Воевода говорил ещё оживлённей, когда из соседнего зала медленно вышла высокого роста, достаточно тучная, не слишком уже молодая, совсем некрасивая, с мужским выражнием лица и чернеющей растительностью над верхней губой, дама в белом платье, без шапочки, с золотой табакеркой в руке.
Это была сестра князя, пани генералова Моравская, жена разговаривающего как раз с ним литовского секретаря.

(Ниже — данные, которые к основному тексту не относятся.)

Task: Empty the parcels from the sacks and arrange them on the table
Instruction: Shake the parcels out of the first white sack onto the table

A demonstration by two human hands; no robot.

Услышавши её приход, воевода поднял тяжёлые веки.
– Так вот! – сказал он. – Теперь она в свою очередь приходит ко мне надоедать мне этим приёмом его величества короля. Обязательно бы его хотели видеть в Несвиже?
– Мы его – ничуть, – ответила грубым голосом пани Моравская, – но мы хотим, чтобы он увидел Несвиж и убедился, что Радзивиллы на Литве значат.
– И за это мы ему должны будем руки целовать! – вставил князь… и сплюнул…
Более громкий вздох Непты прервал едва начинающийся разговор.
Воевода положил палец на уста.
– Слышишь, асинджка, как она тяжело дышит? – шепнул он, обращаясь к сестре…
– Что за диво! – презрительно ответила Моравская. – Ты видишь, что на ней жир!
Князь сморщился, услышав это пренебрежительное выражение, и, забывая о прибывшей, беспокойным взором следил за всеми движениями Непты, у которой в самом деле был тяжёлый сон. После короткого перерыва генералова, принимая табак, начала тихим голосом:
– Ты угадал, пане брат, что я тоже сюда пришла настаивать на принятии короля в Несвиже. Для чести дома надо выступить, ничего не поможет. Позволила это Яблоновская, позволили Огинские, а мы могли бы не позволить?